◆ WORK ORDER
For the material below, reproduce exactly each line from the one that has "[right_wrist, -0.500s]" through the one that has "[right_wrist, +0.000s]", and no others; pictures stay out.

◆ SUPPLIED DATA
----------------------------------------

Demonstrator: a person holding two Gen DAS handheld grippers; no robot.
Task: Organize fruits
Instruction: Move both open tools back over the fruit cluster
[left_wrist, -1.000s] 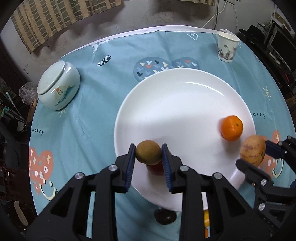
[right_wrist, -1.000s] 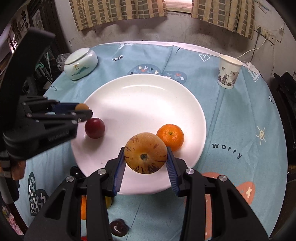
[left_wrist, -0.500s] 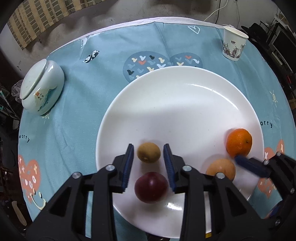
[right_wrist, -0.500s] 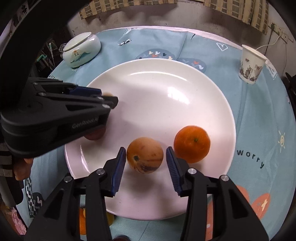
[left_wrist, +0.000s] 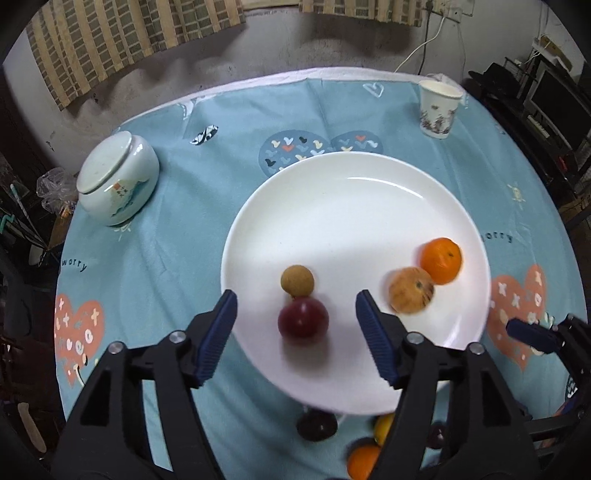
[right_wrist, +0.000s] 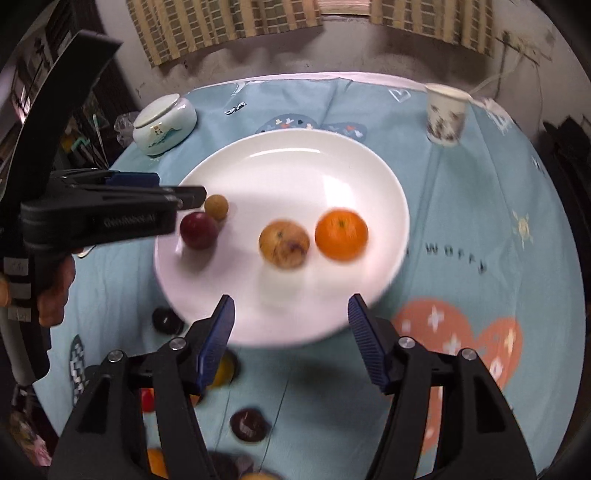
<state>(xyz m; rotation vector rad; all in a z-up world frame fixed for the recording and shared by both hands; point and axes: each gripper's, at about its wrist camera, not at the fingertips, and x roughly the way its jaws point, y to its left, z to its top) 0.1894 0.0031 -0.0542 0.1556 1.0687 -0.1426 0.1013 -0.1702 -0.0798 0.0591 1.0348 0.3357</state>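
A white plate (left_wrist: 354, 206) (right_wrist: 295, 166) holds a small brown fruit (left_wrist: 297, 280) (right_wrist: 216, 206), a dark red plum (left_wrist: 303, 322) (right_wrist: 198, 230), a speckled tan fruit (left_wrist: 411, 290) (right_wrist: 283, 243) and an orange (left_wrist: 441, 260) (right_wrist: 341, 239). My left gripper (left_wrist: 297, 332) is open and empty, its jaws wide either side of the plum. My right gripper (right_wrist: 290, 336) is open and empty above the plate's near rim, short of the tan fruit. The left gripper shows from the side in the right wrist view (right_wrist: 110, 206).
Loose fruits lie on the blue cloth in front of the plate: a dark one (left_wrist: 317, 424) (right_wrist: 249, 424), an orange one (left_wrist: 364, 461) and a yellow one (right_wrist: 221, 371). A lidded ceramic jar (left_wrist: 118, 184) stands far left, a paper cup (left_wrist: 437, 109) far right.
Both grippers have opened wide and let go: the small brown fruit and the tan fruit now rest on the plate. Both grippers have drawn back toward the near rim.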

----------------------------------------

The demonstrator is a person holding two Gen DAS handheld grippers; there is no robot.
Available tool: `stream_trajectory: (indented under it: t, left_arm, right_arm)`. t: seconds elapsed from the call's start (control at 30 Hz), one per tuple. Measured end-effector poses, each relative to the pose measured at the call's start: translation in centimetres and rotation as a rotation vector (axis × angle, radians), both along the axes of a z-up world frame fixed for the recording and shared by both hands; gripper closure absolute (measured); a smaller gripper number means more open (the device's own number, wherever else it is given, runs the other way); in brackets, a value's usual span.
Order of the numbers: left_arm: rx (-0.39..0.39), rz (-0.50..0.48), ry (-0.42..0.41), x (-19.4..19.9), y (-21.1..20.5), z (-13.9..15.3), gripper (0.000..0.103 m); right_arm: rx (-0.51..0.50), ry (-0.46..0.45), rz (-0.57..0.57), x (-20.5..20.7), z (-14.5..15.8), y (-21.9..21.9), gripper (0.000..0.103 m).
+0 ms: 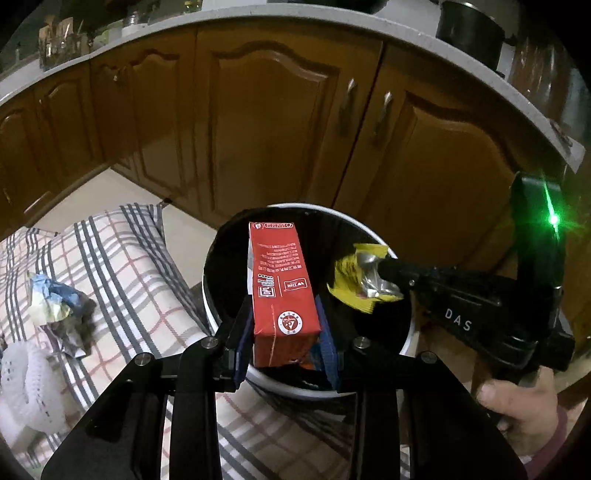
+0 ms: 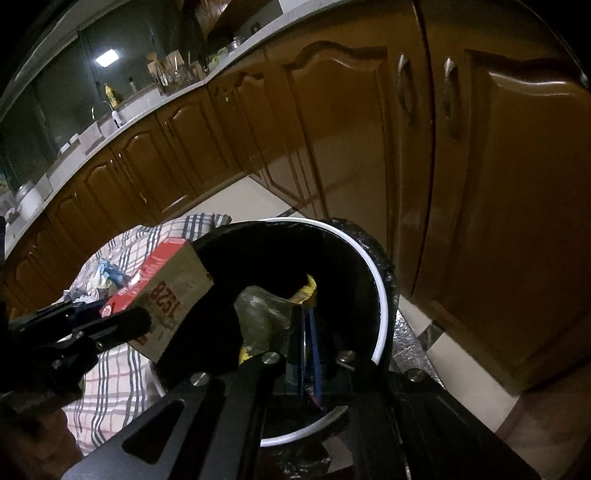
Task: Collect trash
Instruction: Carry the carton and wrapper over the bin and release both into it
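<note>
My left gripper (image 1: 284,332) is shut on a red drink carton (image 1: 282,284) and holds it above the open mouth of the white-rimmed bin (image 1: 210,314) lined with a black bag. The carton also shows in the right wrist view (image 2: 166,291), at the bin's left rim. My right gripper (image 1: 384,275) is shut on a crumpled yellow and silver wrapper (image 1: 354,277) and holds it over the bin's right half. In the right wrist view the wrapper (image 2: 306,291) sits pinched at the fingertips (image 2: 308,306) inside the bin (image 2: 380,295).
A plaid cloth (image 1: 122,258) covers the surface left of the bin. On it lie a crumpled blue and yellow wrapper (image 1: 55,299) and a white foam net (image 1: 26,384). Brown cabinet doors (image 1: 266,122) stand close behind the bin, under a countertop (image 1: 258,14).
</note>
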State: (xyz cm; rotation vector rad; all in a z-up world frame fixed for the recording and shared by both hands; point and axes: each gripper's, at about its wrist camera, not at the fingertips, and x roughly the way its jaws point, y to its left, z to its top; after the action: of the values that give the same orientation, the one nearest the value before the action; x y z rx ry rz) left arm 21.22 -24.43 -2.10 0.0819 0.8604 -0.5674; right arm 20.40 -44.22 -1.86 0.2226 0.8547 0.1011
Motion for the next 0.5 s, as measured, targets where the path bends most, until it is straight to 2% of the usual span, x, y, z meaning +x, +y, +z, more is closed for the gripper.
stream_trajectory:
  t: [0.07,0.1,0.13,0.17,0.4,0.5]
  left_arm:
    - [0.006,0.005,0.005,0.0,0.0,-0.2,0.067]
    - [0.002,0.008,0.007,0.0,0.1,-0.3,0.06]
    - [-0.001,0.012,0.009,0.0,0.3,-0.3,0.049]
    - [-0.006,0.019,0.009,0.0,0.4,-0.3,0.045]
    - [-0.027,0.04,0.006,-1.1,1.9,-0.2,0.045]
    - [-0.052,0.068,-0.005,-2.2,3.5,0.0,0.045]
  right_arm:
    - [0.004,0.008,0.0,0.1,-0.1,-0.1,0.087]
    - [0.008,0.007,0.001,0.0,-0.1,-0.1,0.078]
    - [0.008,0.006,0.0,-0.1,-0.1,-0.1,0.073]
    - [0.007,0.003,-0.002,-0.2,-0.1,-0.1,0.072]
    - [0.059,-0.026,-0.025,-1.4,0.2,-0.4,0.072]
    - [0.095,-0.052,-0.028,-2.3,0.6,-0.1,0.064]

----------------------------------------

◆ EXERCISE SOLUTION
[right_wrist, -0.500s] 
[left_wrist, +0.000s] 
[right_wrist, +0.000s] 

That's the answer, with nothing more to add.